For Parade Patrol, Police to Tap Public with Crowdsourcing App

The Newport Police Department is hoping people download and install VizSAFE on their smartphones to help them keep Newport safe and secure during the St. Patrick's Day Parade.

A screenshot of the VizSAFE app in action. (Photo Courtesy: Vizsafe, Inc.)
A screenshot of the VizSAFE app in action. (Photo Courtesy: Vizsafe, Inc.)
The Newport Police Department has grown to appreciate how technology can help them catch criminals and solve crimes, but sometimes, collecting and sifting through data on the Internet is a time-consuming proposition.

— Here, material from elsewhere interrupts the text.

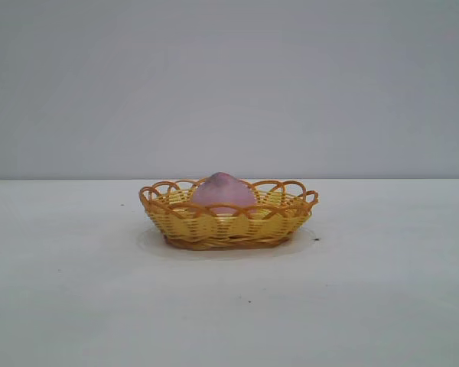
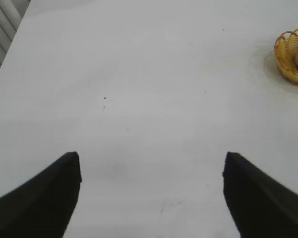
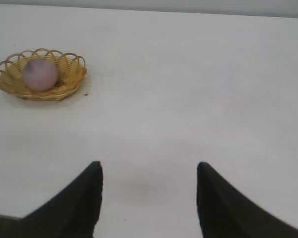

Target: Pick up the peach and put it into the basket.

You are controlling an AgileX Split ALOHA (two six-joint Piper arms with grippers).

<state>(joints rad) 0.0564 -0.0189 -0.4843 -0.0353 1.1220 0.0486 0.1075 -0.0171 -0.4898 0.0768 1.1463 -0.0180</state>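
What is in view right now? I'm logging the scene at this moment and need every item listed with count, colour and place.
peach: one, dusty pink-mauve, lying inside the basket.
basket: one, yellow wicker with orange looped rim, on the table at the middle of the exterior view.
table: one, white, bearing the basket.
wall: one, pale grey, behind the table.
left tool: one, black fingers spread open, over bare table, far from the basket.
right tool: one, black fingers open, over bare table, apart from the basket.

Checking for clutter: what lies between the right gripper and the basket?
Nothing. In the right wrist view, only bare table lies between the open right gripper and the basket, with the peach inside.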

And in many cases, they respond to an incident, such as a car crash or brawl outside a bar, knowing that witnesses might have taken pictures or video. But getting their hands on those images isn't always easy for police. And for legal reasons, even the best video of a crime sometimes  can't be used in court because proving the time, date and place can be tricky — if not impossible.

A new app from Middletown-based Vizsafe, Inc., offers both police and the community a new way to share details about safety issues in the city and using the tool is as simple as posting on Facebook or Twitter.

It's called VizSAFE and the free app allows people to instantly transmit photos, videos or other information to police securely, privately and tagged with GPS coordinates. And Newport Police are urging everyone in Newport to download the app today in the hopes of giving it a trial run during one of the largest city events of the year: the 58th Annual Newport St. Patrick's Day Parade.

"As recent events have demonstrated, citizens with smartphones have recorded photos and videos that have proven valuable to community safety," the Police Department said in a release. "VizSAFE efficiently streamlines, organizes and delivers this content instantly to the emergency responders responsible for public safety."

With the app, users can not only post photos and videos with descriptions, you can upload previously captured media from your camera roll, geolocate and map incident reports, get notifications from family and friends when new reports are posted, subscribe for real-time alerts and share posts on the app to other social media networks like Facebook or Twitter.

Vizsafe CEO Peter Mottur said the partnership between his company and Newport Police is exciting and a great collaboration between a local company and local law enforcement. 

He noted that the tool is not just for people to share information with the police, though it is a great tool for doing just that.

"It's an opportunity for people to get information and share information not just with the police, but with the community itself," Mottur said.

You can report potholes, a tree that has fallen on a power line, a lost dog, or a fender bender.

"These are things that we encounter every day and not enough people complain about," Mottur said, noting that many people would take a more active role in raising concerns about safety and quality of life issues if it were easier to do. Instead of writing letters, going to town meetings, making phone calls and filing police reports, residents can take a picture, push a button and accomplish the same thing with the app.

"It's a way for the community to have a voice. It's visual and it's real time," Mottur said. 

For law enforcement, the tool shows tremendous potential for making the job of sifting through mountains of data much easier. Consider the aftermath of the Boston Marathon bombings last year when an outraged and upset public took it upon themselves to crowdsource photos and video from that day to try and help police identify suspects.

Eventually, police were able to identify the two brothers who committed those heinous acts, but not before innocent people were falsely identified on a public message board and their names and images were transmitted around the world.

With something like VizSAFE, police would have been able to tell everyone to submit photos and videos directly through the app. As the images stream in, police wouldn't have to sort them by time, date, location. Instead, that would happen automatically, giving police the big-picture view much more quickly. That means more time looking for suspects and less time managing the Herculean task of sorting and organizing the data in the first place.

"Police are scouring social media for information already," Mottur said. "What VizSAFE does is speed up the process and make it much easier for police to collect and use the media they know is out there."

But the app isn't designed just for crises.

"The whole premise is empowering people to be good neighbors and to help each other out," Mottur said. 

If enough people document an issue in a particular area, such as a really nasty pothole, any user will be able to see it on the map. Not only can you avoid the pothole, you can see that you're not alone with your concerns and so can city officials. If a dog is lost, its owner might get help finding it as people post photos of sightings wherever the dog might be running.

Police note that the tool will be a valuable asset for law enforcement, but said it won't replace calling 911 in an emergency and the system won't be monitored 24/7.

But if you do happen to be witness to a crime, or have video of a street brawl or car accident, uploading the information to police with VizSAFE might help police take a criminal off the street and deliver justice to one more victim.